Campbell's Cell article, co-authored with UI post-doctoral research fellow Michael Henry, Ph.D., showed that dystroglycan affects basement membrane development by interacting with the extracellular matrix protein laminin. A basement membrane is a structurally distinct, extracellar layer closely applied to the bottom surface of epithelia, muscle cells, fat cells and Schwann cells (cells that envelope and protect peripheral nerve fibers). A basement membrane serves as a selective filter and has other structural and development functions. In earlier work, Campbell's lab, in collaboration with Dr. Roger Williamson, UI professor of obstetrics and gynecology, showed that mice lacking dystroglycan exhibited perturbed basement membranes and died after only a few days of embryonic development.

"Our study of dystroglycan's role in the formation of the basement membrane helps us to better understand the basic science of dystroglycan," Campbell said. "Dystroglycan is essential for a number of different functions, including the development of muscular dystrophy. It doesn't cause muscular dystrophy, but it is intimately involved in the muscular dystrophy process. Our current work is giving us a clue as to where to look for the pathogenesis of muscular dystrophy."

For more than a decade, Campbell has been looking into the causes and possible cures for the various forms of muscular dystrophy. Dystroglycan is a component of the dystrophin-glycoprotein complex, which Campbell originally identified.

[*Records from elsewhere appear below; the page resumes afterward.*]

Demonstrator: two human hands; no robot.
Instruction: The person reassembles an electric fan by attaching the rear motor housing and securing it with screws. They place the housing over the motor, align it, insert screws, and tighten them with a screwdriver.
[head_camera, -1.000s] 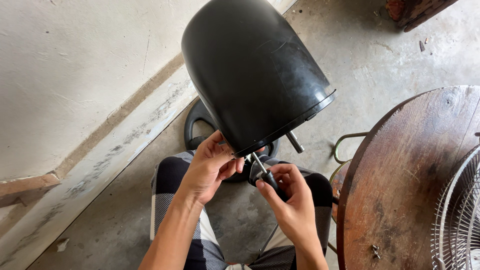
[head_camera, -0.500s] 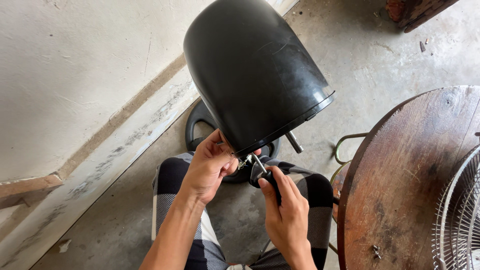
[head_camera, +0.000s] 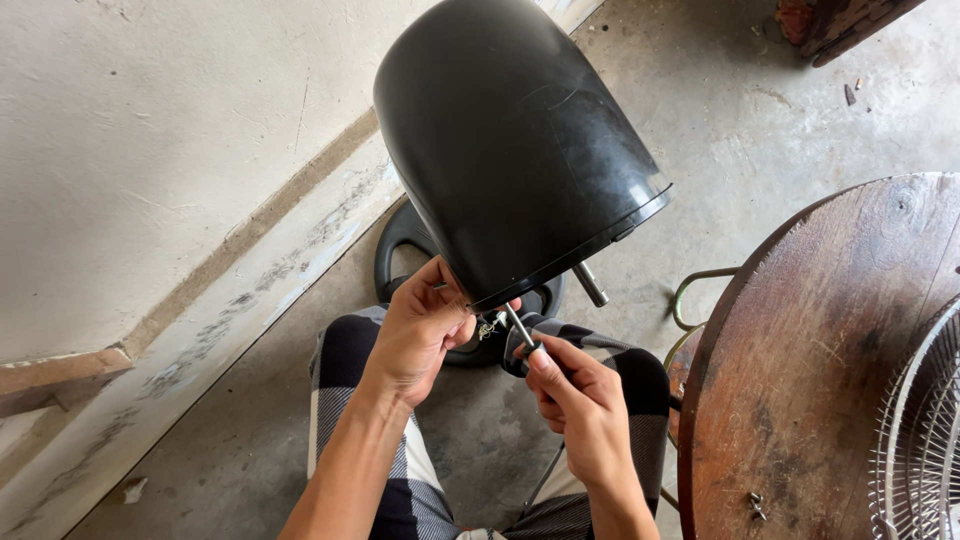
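Concrete floor, black housing above fingers

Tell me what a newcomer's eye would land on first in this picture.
First the big glossy black fan motor housing, which fills the upper middle above the person's lap. Right under its rim, the left hand steadies the housing while the right hand holds a screwdriver angled up into its underside. At the right edge, a round wooden table carries a wire fan grille.
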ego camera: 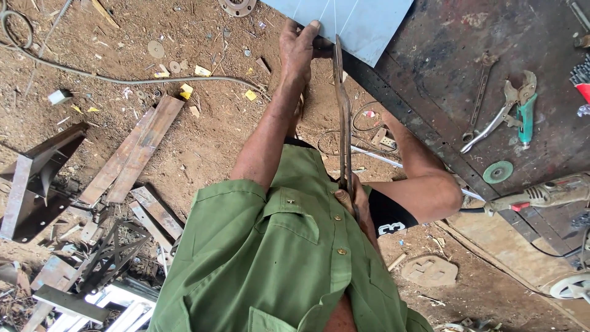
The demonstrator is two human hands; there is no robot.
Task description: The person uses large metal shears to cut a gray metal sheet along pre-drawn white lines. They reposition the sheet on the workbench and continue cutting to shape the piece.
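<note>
The thin, stiff, sharp-edged pale blue metal sheet (362,24), overhanging the dark counter (491,80), is pinched at its edge by closed left-hand fingers (305,38); long shears (342,110) beside are gripped by the right hand (350,206).

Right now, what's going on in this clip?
A person in a green shirt is working long metal shears into the edge of a pale blue metal sheet. One hand grips the sheet's edge beside the blades; which hand it is cannot be told. The other hand holds the shear handles close to the chest. The sheet lies on a dark, rusty workbench, where pliers, a green grinding disc and an angle grinder lie unused. Steel offcuts lie on the dirt floor.
</note>
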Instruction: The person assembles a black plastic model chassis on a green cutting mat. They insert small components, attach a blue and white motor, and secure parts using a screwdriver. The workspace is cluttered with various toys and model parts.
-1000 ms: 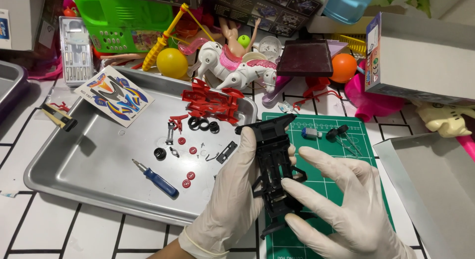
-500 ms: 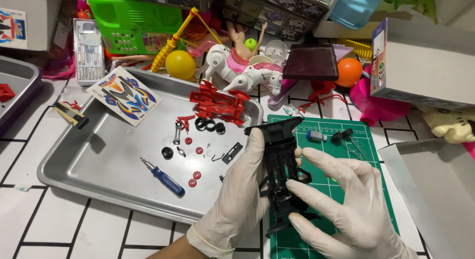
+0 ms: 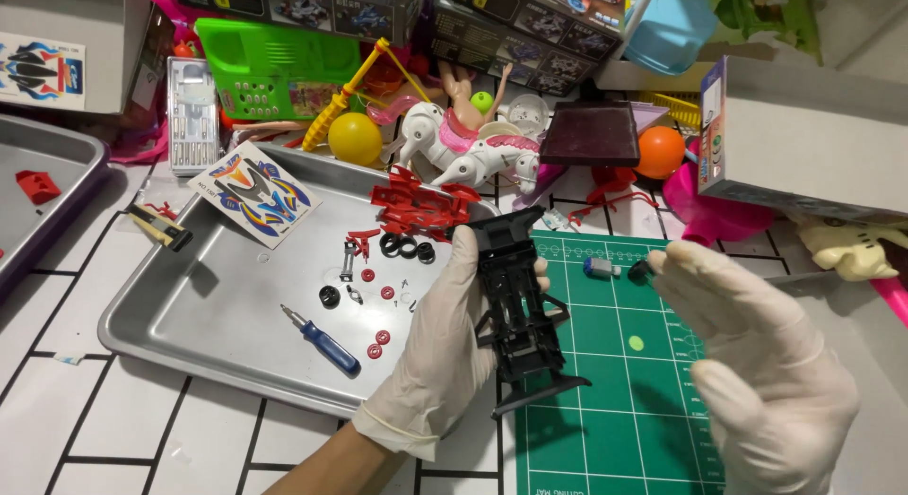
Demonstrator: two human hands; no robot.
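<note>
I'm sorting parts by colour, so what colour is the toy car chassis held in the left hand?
Black. The chassis in the gloved left hand shows best in the head view.

Both hands wear thin, whitish, slightly translucent gloves. The left glove (image 3: 440, 348) wrinkles across the back and ends in 1 rolled cuff at the wrist, forearm bare below. The right glove (image 3: 761, 372) fits loosely, creased at the knuckles.
</note>
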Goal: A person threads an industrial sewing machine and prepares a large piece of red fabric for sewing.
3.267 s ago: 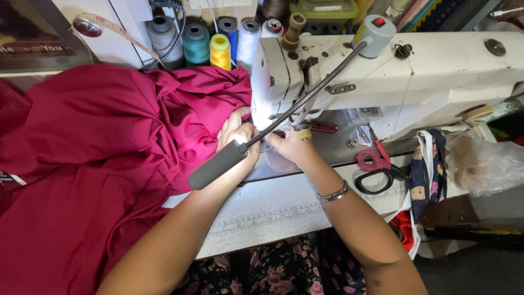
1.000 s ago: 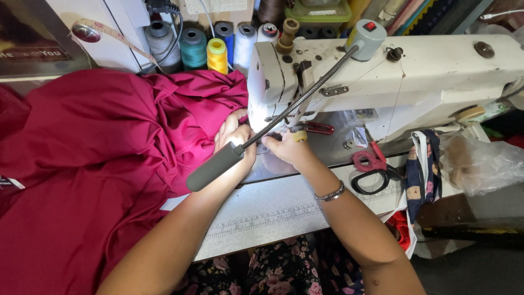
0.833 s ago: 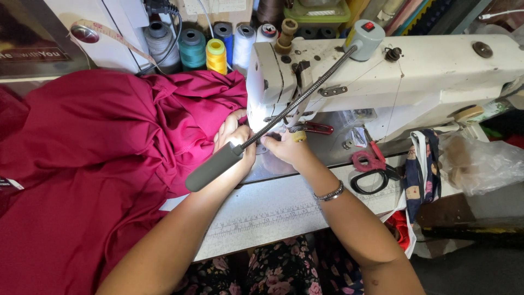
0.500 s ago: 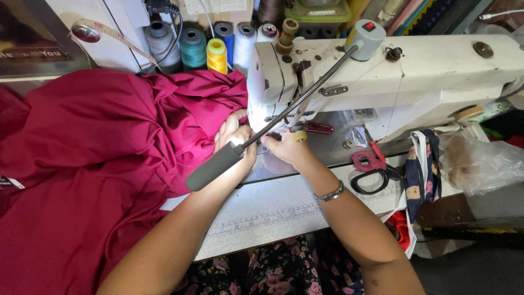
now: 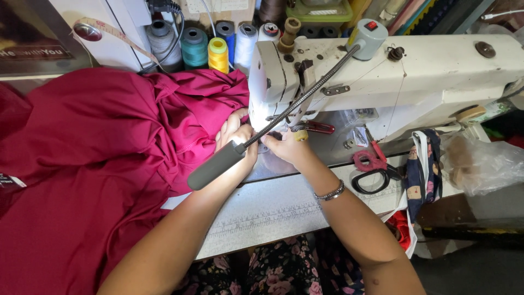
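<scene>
Reaching forward, both my forearms run up from the bottom edge over the pale machine table, a metal bracelet on my right wrist. My left hand lies flat with fingers spread on the crimson fabric, partly hidden under the grey lamp head on its gooseneck; it grips nothing, just presses the cloth down. My right hand sits just beside it, fingers curled narrow at the needle area; can't tell if it pinches cloth, glare hides it. Right of that hand: red-handled scissors and black-handled scissors. Beyond both hands stands the white sewing machine. Fabric piles left of my left hand. Farthest back, thread cones in a row.
</scene>
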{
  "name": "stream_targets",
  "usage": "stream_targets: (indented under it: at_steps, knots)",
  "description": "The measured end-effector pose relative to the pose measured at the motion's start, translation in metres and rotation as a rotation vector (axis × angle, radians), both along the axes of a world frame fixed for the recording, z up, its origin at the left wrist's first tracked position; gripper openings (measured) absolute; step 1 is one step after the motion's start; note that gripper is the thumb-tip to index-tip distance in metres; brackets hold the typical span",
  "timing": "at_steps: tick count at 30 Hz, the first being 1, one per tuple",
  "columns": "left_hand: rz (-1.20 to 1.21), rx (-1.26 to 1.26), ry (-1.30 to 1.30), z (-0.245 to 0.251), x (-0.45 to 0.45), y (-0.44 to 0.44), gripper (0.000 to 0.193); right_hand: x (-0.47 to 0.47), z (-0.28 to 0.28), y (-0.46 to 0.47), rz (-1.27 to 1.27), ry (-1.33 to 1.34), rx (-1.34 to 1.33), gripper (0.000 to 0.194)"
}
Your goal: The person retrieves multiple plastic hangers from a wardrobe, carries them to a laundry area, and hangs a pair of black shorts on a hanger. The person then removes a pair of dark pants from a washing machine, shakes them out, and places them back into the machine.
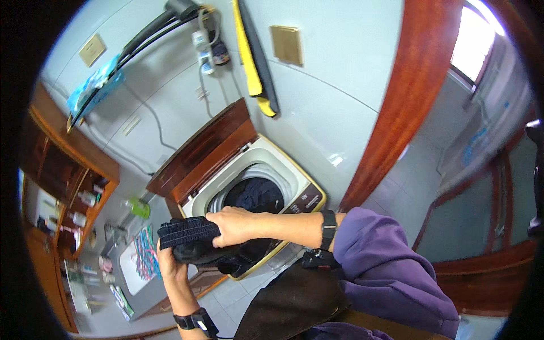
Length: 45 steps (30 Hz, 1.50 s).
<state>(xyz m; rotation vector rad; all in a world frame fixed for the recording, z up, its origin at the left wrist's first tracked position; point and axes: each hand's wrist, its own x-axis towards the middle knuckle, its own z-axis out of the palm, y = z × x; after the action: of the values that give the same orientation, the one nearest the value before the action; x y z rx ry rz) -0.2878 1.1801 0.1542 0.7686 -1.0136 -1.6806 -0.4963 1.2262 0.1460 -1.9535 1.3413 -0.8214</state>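
Note:
Both my hands hold a dark garment (189, 233) by its gathered, stitched waistband, stretched between them. My left hand (171, 263) grips the band's left end from below, its fingers partly hidden by the cloth. At the right end, my right hand (233, 225) is closed on the band. The rest of the garment hangs down in dark folds over the near edge of a top-loading washing machine (297, 176). The machine's brown lid (204, 148) stands raised, and more dark clothes (255, 193) lie in its drum.
To the left is a sink counter (146, 304) with coloured hangers (145, 253), cups and a toothpaste tube (121, 302). A wooden cabinet (106, 182) hangs beyond it. A yellow and grey cloth (255, 63) hangs on the tiled wall. On the right stands a wooden door frame (399, 106).

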Motion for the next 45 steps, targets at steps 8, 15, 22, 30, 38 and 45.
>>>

Problems with this complex result in forms of muscular dystrophy.

Muscle is not the only type of cell that dystroglycan affects. It is widely expressed in many cell types. The two Science articles examine a subunit of dystroglycan and its role in the cause of leprosy and hemorrhagic fever.

In the Schwann cells covering peripheral nerves, the subunit serves as a receptor for the pathogenic bacteria that causes leprosy. Once attached, the bacteria M. leprae invades the Schwann cells and causes significant damage to peripheral nerves, leaving patients with disabilities and deformities. Although antibiotic therapy can effectively cure leprosy, it cannot reverse the patients' nerve function loss.

"Understanding how the subunit of dystroglycan affects the leprosy-causing bacteria may eventually lead to developing a new therapy to block the uptake of the bacteria into the peripheral nerves and thus prevent nerve damage," Campbell said.

The same subunit of dystroglycan also serves as a receptor for viruses, such as the ones that cause hemorrhagic fever. Campbell, members of his lab and researchers from the Scripps Research Institute looked at two particular types of hemorrhagic fevers: Lymphocytic Choriomeningitis Virus (LCMV) and Lassa Fever Virus (LFV). The scientists found that the subunit serves as a cellular receptor for both LCMV and LFV. Hemorrhagic fever can be fatal. Annually, there are about 250,000 cases of LFV and more than 5,000 deaths.

Campbell and others in his lab will continue to look at the many roles of dystroglycan. Campbell wants to figure out the structure-function relationship of the molecule with respect to assembly of the basement membrane and identifying important sites for viral and bacterial reception.